*EXERCISE BRIEF*:
Repeat the data exactly. Pictures are not part of the copy.

[Start of section]

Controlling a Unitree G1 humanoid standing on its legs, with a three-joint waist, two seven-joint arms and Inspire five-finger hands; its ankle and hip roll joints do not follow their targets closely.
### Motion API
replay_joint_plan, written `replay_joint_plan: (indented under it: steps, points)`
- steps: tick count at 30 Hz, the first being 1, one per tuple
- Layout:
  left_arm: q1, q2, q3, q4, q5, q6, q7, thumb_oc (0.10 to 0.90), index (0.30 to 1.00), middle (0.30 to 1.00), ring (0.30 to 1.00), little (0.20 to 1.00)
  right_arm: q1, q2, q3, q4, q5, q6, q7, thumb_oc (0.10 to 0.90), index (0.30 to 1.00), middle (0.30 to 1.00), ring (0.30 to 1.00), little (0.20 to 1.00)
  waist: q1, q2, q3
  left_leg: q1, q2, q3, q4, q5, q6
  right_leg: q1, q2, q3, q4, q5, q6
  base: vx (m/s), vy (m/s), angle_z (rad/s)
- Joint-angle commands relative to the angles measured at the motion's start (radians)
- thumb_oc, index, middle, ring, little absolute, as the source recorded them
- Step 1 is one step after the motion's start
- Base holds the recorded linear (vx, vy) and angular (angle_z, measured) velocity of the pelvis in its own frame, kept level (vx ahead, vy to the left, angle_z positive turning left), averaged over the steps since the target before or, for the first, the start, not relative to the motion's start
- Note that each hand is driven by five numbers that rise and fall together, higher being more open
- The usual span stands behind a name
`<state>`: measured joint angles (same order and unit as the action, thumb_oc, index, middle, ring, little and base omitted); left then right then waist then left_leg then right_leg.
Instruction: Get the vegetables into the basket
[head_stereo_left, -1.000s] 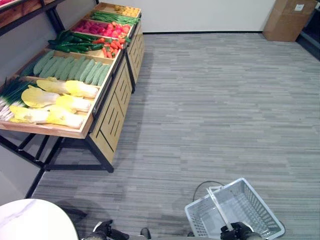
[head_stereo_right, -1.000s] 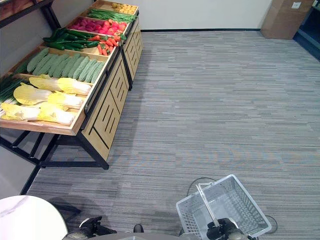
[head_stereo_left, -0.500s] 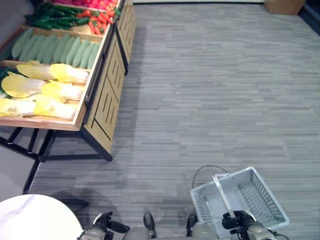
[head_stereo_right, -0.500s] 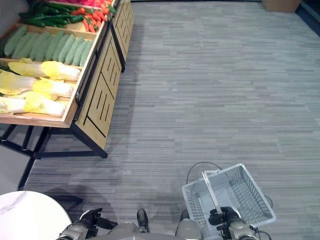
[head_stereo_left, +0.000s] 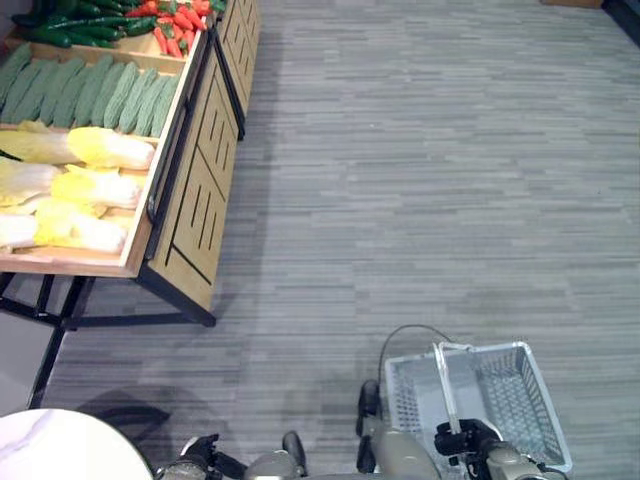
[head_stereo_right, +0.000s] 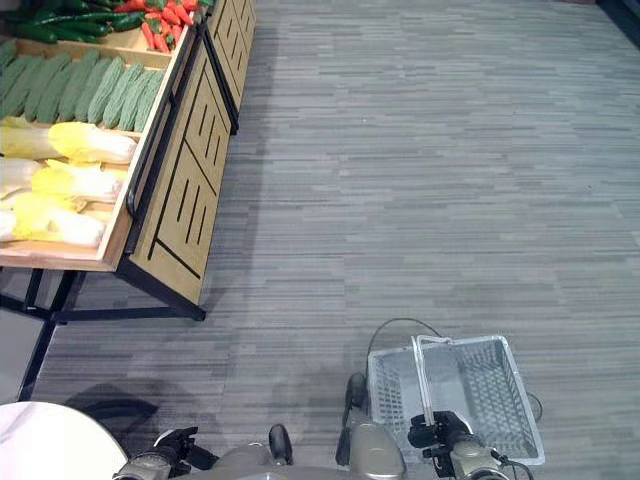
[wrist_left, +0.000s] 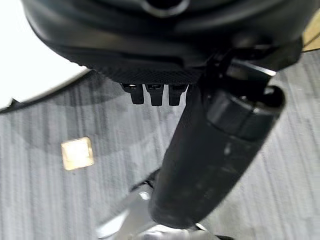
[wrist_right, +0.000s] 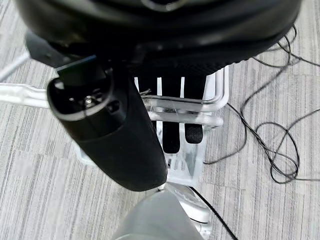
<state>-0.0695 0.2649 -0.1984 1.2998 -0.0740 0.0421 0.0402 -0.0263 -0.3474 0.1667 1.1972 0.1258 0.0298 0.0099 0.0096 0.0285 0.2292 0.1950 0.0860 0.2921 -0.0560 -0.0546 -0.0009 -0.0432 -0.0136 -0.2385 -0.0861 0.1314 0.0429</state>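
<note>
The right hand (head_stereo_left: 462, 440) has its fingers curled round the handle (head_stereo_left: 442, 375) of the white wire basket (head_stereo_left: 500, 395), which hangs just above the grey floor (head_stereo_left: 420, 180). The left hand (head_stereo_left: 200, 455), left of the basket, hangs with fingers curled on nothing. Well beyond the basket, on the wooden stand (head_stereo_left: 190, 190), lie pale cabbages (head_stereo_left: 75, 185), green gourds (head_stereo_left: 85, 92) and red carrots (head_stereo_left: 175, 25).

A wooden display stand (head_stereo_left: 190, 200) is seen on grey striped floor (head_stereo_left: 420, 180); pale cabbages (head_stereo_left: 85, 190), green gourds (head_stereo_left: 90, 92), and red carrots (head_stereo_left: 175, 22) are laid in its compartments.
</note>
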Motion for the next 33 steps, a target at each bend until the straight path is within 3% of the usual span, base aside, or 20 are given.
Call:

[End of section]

*RESPONSE*:
Controlling a Unitree G1 humanoid standing on its legs, with a three-joint waist, two seven-joint arms and Inspire five-finger hands; its ankle and hip roll joints do not follow their targets closely.
### Motion API
replay_joint_plan, written `replay_joint_plan: (indented under it: steps, points)`
- steps: tick count at 30 Hz, the first being 1, one per tuple
- Layout:
  left_arm: q1, q2, q3, q4, q5, q6, q7, thumb_oc (0.10 to 0.90), index (0.30 to 1.00), middle (0.30 to 1.00), ring (0.30 to 1.00), little (0.20 to 1.00)
  right_arm: q1, q2, q3, q4, q5, q6, q7, thumb_oc (0.10 to 0.90), index (0.30 to 1.00), middle (0.30 to 1.00), ring (0.30 to 1.00), little (0.20 to 1.00)
  waist: q1, q2, q3
  left_leg: q1, q2, q3, q4, q5, q6
  right_leg: q1, q2, q3, q4, q5, q6
  base: vx (m/s), vy (m/s), angle_z (rad/s)
- Joint-angle commands relative to the angles measured at the motion's start (radians)
- thumb_oc, index, middle, ring, little absolute, as the source recorded them
- Step 1 is one step after the motion's start
- Base holds the recorded linear (vx, vy) and angular (angle_z, measured) velocity of the pelvis in its own frame, kept level (vx ahead, vy to the left, angle_z positive turning left), averaged over the steps since the target before or, for the first, the start, not relative to the motion's start
- Note that each hand is driven by five numbers that rise and fall together, higher being more open
- The usual span stands behind a name
`<state>`: measured joint angles (same order and unit as the action, thumb_oc, index, middle, ring, little and base omitted); left then right then waist then left_leg then right_leg.
Instruction: Get the vegetables into the basket
[head_stereo_left, -1.000s] 
[head_stereo_right, -1.000s] 
[head_stereo_left, -0.500s] 
[head_stereo_right, -0.500s] 
[head_stereo_left, +0.000s] 
[head_stereo_right, +0.000s] 
[wrist_left, +0.000s] 
[wrist_right, +0.000s] 
<state>-0.0695 0.2649 -0.1984 1.2998 -0.0740 0.0421 0.0402 -0.0263 -0.3474 0.1667 1.1972 0.1258 0.0298 0.0099 0.0096 0.0285 0.2292 0.1950 0.0860 0.2921 -0.0560 -0.0546 -0.0009 -0.0432 -0.0136 -0.2385 -0.0861 0.1314 0.0429</state>
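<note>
The right hand (head_stereo_left: 462, 440) has its fingers curled round the handle (head_stereo_left: 442, 375) of the white wire basket (head_stereo_left: 500, 395), which hangs just above the grey floor (head_stereo_left: 420, 180). The left hand (head_stereo_left: 200, 455), left of the basket, hangs with fingers curled on nothing. Well beyond the basket, on the wooden stand (head_stereo_left: 190, 190), lie pale cabbages (head_stereo_left: 75, 185), green gourds (head_stereo_left: 85, 92) and red carrots (head_stereo_left: 175, 25).

A wooden display stand (head_stereo_left: 190, 200) is seen on grey striped floor (head_stereo_left: 420, 180); pale cabbages (head_stereo_left: 85, 190), green gourds (head_stereo_left: 90, 92), and red carrots (head_stereo_left: 175, 22) are laid in its compartments.
</note>
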Motion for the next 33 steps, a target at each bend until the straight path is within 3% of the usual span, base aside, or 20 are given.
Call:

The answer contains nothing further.